What the exercise asks: What number of lines in the listing contain "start"? Answer with that number only.

*** Dataset content ***

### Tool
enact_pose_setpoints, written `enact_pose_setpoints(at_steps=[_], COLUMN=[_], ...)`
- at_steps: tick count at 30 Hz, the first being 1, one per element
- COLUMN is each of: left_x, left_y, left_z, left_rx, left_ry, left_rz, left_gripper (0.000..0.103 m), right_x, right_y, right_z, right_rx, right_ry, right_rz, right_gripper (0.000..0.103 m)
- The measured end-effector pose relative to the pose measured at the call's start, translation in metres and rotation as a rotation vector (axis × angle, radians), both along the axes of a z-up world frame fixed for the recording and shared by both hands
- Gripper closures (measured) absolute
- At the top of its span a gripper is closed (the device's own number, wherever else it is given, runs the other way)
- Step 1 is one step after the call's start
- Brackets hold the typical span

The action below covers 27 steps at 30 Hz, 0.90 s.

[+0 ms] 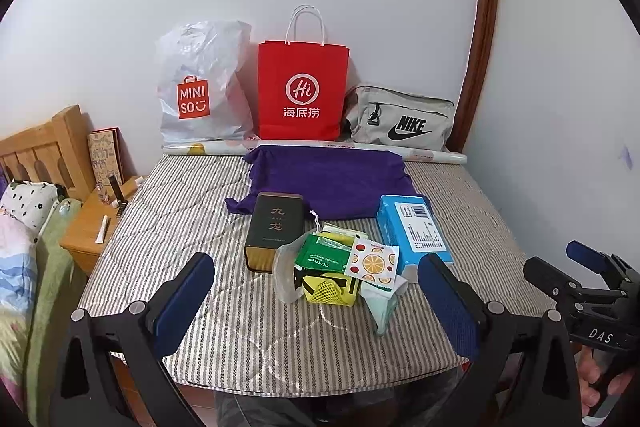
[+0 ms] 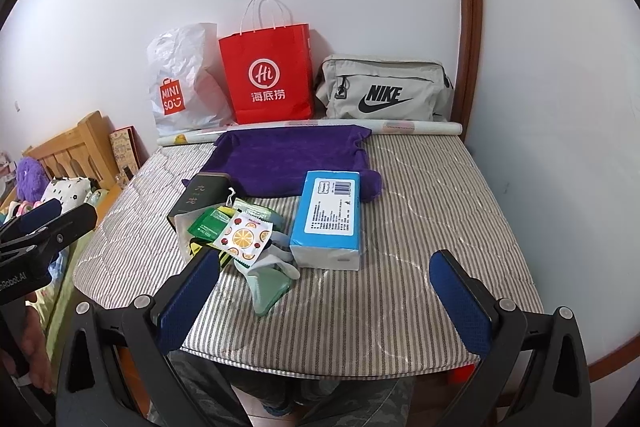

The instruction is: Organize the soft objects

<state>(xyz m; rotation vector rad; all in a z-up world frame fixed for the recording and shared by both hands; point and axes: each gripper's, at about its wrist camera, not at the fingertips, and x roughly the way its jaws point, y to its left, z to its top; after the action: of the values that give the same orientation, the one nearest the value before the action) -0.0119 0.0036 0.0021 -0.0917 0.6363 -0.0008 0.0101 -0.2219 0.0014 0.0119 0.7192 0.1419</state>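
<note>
Nothing sorted: packets point(image 1: 340, 259), socks point(image 2: 268, 279) heaped mid-mattress point(image 1: 280, 339); left gripper point(image 1: 316, 307), right gripper point(image 2: 324, 299) held wide open, empty.

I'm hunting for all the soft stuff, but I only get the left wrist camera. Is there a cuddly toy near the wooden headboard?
Observer: Yes. The right wrist view shows a fluffy purple toy beside the headboard.
Operator: Is anything soft hiding by the blue tissue pack?
Observer: A grey-blue fabric piece lies beside the tissue pack, next to the green sock.
Operator: Is the right gripper holding anything?
Observer: No. The right gripper is open, with nothing between its pads.
</note>
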Motion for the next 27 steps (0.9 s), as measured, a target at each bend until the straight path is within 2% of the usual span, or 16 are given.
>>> enact_pose_setpoints(at_steps=[27], left_x=[-0.0019], left_y=[0.001], left_z=[0.0004], left_rx=[-0.001], left_ry=[-0.001], left_rz=[-0.002], left_gripper=[0.0], right_x=[-0.0009], right_y=[0.0009], right_z=[-0.0003], right_rx=[0.005], right_ry=[-0.008], right_rz=[0.003], right_gripper=[0.0])
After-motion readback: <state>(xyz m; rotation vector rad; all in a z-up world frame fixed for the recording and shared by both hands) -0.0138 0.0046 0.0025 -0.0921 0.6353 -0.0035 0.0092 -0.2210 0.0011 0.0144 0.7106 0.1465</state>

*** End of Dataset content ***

Solved problem: 2